■ **Work order**
Every line below between the line holding "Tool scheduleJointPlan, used" and the line holding "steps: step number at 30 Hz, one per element", inclusive, should be repeated exactly, and all other lines omitted.

■ **Record set**
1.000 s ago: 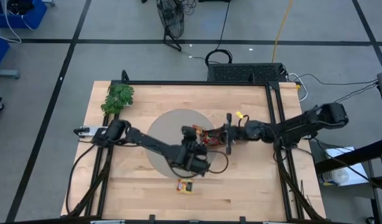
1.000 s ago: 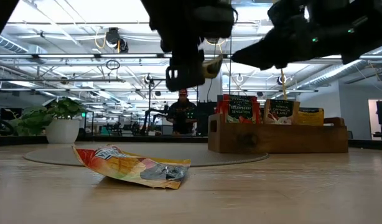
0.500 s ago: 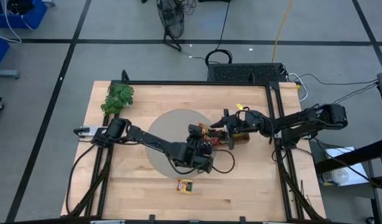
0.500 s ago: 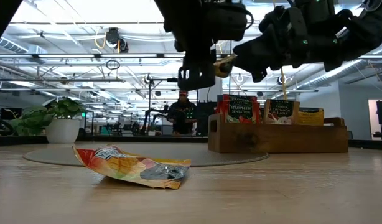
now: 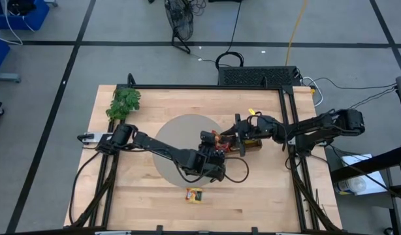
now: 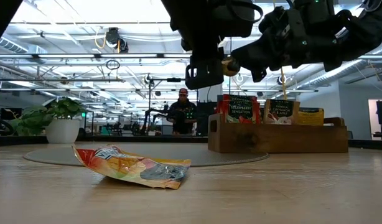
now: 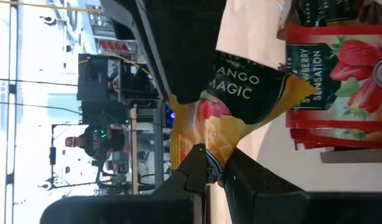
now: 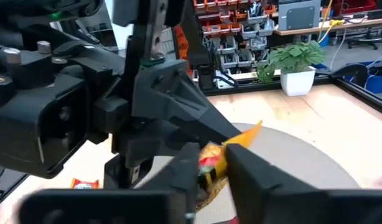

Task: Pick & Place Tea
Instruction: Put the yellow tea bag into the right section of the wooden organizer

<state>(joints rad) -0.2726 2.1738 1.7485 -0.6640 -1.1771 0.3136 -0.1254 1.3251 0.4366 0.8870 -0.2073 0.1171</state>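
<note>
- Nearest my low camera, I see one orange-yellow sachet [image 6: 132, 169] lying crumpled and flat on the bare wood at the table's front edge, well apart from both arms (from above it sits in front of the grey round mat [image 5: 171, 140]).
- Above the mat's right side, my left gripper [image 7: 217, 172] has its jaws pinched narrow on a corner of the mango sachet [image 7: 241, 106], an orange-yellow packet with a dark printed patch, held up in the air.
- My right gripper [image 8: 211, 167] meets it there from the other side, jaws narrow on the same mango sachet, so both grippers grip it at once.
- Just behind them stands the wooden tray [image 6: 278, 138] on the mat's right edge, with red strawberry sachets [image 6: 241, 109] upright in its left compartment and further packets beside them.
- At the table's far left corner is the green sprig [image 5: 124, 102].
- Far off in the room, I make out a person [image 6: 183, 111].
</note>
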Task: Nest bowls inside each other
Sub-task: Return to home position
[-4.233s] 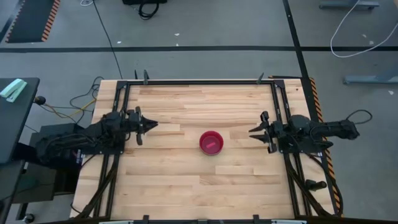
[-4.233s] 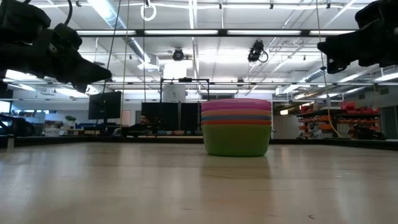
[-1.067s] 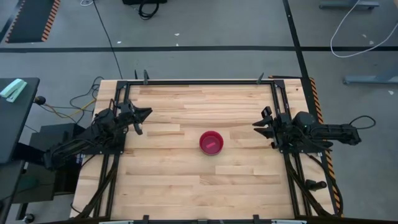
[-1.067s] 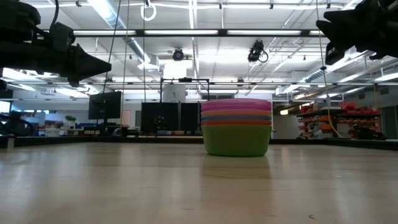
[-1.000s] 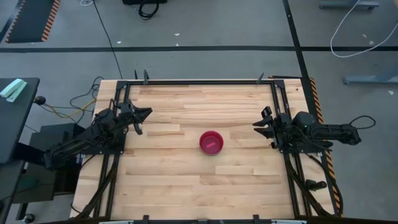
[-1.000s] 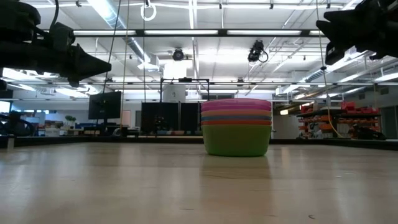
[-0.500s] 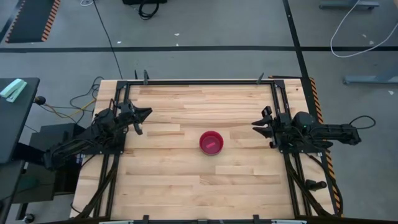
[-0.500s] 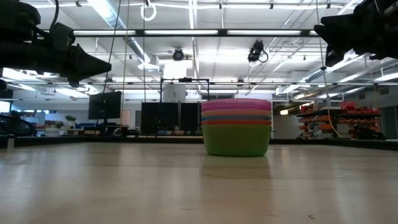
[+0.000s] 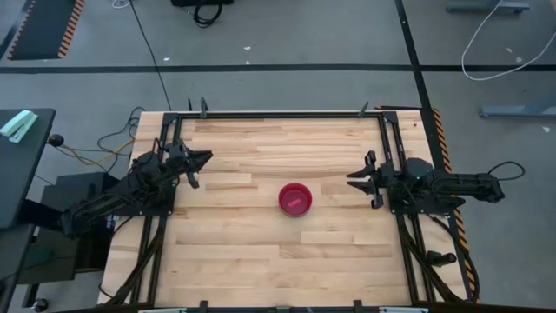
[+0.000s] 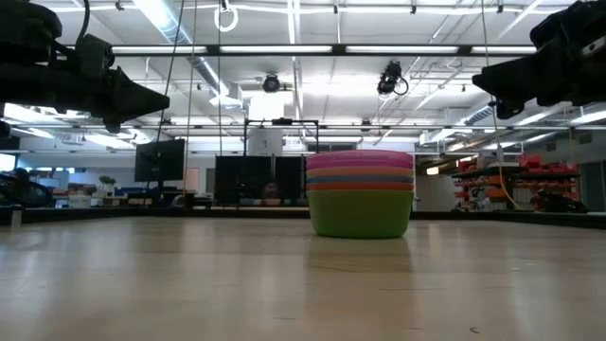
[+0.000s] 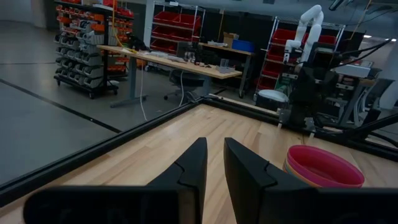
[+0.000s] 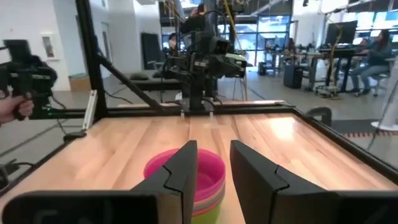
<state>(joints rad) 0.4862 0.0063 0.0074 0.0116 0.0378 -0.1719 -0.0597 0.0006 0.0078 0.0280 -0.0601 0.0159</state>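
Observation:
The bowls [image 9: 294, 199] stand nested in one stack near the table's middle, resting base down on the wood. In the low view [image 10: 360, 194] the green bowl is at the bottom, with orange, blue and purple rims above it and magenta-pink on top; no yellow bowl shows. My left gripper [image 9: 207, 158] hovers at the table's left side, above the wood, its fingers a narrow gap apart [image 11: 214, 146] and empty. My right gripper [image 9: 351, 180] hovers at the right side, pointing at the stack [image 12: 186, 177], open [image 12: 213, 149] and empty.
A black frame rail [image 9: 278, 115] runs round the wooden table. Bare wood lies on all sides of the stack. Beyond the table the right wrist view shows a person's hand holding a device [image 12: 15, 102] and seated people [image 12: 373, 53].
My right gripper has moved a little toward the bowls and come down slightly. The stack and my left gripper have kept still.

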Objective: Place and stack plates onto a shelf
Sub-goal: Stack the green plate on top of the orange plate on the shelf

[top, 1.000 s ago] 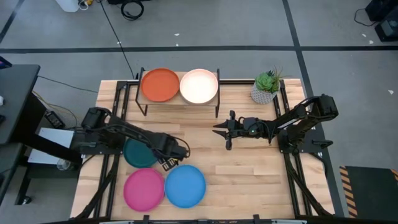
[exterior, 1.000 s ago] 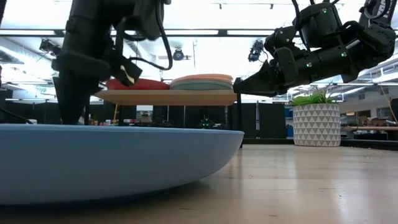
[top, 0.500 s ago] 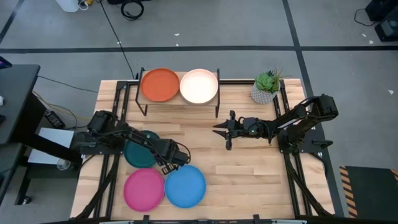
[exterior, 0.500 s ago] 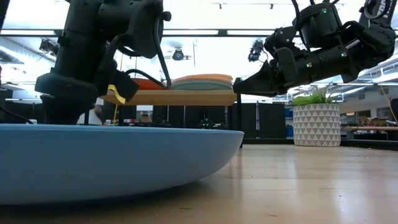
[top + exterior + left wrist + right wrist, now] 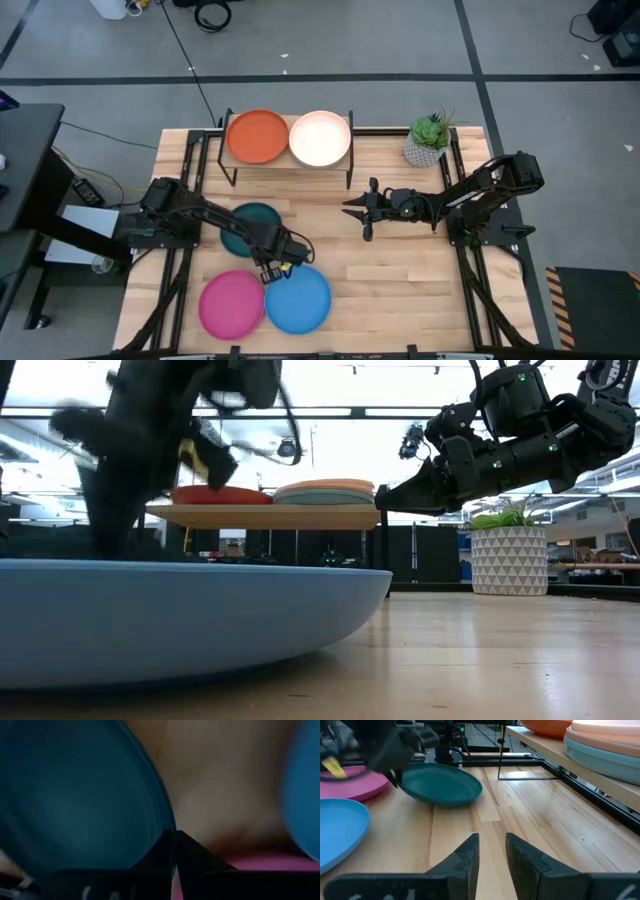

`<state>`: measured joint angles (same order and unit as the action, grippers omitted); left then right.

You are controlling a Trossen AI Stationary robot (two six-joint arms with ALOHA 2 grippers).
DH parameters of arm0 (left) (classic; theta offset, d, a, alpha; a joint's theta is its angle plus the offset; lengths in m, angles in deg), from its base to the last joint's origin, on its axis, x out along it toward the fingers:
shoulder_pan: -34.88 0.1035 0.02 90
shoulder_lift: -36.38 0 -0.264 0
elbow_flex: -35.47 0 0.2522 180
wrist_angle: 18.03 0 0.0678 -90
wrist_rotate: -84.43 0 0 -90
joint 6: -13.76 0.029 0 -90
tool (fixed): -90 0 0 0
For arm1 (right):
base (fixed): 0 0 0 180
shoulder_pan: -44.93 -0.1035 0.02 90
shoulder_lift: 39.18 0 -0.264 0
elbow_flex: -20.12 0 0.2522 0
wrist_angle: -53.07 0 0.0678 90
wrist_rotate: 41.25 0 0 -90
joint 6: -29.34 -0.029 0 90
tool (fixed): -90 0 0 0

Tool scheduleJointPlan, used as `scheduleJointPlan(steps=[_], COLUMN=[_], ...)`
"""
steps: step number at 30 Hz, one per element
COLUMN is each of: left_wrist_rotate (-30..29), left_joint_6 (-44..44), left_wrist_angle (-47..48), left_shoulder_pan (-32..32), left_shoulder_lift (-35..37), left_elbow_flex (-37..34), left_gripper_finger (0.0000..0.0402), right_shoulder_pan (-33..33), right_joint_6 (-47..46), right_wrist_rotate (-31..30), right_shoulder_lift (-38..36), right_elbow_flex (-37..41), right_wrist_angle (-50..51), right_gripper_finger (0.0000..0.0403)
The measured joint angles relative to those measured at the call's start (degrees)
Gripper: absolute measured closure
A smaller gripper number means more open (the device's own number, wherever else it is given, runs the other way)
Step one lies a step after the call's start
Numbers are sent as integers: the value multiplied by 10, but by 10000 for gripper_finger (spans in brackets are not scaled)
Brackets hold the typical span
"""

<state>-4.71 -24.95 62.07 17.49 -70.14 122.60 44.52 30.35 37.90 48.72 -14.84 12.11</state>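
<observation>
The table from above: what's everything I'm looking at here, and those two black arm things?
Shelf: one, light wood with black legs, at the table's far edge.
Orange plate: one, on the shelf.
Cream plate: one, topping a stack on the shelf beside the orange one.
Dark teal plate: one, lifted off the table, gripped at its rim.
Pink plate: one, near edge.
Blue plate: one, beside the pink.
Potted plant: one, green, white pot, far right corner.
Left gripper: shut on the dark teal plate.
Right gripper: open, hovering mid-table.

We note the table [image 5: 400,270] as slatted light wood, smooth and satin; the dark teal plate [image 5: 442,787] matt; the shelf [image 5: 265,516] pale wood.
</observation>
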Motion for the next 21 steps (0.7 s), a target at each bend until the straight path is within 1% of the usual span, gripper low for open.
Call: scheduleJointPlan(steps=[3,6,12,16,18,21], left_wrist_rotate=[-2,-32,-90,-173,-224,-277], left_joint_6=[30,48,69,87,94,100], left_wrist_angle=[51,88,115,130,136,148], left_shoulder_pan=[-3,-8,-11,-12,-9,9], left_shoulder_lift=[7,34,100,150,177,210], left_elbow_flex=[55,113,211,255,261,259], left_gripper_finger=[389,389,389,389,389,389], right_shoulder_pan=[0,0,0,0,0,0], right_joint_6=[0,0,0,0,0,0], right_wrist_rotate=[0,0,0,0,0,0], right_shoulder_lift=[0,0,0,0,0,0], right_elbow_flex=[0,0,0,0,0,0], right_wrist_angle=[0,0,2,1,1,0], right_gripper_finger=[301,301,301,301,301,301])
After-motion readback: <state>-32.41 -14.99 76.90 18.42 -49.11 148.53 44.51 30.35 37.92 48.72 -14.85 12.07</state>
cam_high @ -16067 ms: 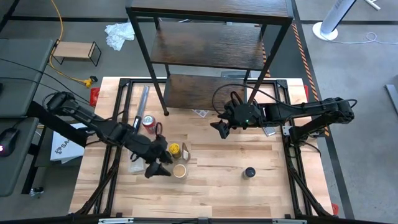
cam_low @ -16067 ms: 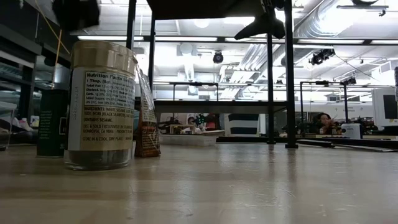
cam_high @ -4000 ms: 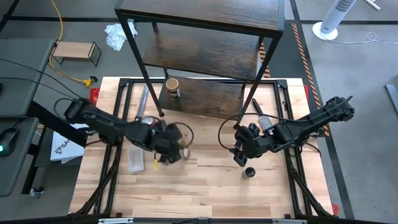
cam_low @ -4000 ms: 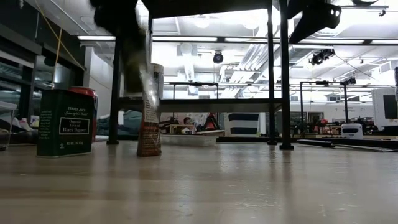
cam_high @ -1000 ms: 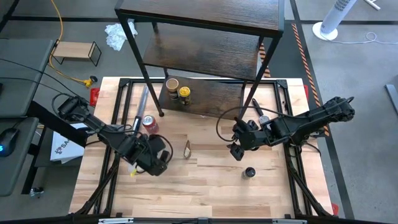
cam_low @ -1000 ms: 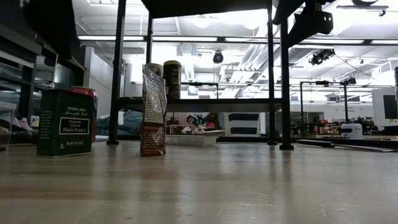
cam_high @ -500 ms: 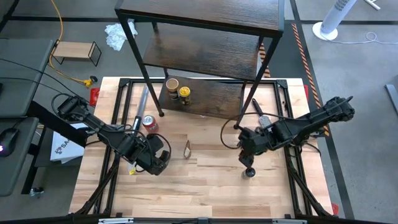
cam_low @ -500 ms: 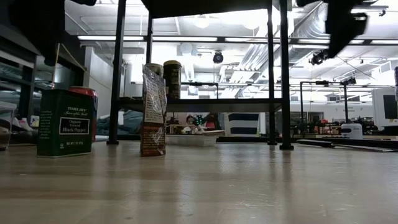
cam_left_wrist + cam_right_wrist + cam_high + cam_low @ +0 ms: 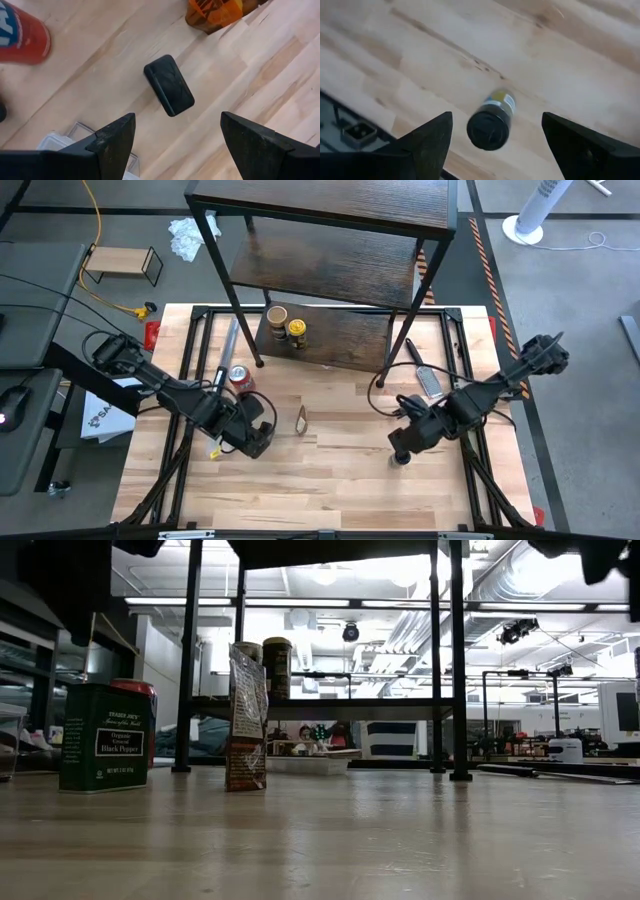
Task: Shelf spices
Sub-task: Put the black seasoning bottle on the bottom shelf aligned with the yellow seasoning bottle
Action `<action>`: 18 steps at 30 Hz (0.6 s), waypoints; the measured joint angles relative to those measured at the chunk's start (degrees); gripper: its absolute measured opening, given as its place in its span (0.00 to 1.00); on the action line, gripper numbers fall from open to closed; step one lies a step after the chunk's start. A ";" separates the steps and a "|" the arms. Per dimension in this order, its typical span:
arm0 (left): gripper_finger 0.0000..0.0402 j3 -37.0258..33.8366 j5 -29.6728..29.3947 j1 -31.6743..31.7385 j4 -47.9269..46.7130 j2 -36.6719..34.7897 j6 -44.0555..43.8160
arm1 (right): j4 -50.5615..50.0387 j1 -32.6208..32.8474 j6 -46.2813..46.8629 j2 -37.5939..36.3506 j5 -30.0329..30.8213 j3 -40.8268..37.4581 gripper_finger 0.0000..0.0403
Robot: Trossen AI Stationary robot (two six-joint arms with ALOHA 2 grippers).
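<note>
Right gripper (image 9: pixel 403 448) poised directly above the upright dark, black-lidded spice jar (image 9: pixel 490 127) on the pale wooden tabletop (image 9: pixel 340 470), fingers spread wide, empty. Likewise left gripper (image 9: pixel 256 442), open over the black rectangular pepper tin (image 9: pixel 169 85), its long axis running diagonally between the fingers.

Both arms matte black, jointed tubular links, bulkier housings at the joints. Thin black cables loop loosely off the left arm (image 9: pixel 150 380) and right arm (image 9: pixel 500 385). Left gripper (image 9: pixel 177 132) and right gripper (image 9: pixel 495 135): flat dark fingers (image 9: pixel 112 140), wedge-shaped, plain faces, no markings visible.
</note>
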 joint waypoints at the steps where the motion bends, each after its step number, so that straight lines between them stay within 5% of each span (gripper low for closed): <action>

■ **Answer for this exercise**
Tool scheduleJointPlan, used as `scheduleJointPlan(steps=[_], COLUMN=[_], ...)`
"""
steps: step number at 30 Hz, one per element

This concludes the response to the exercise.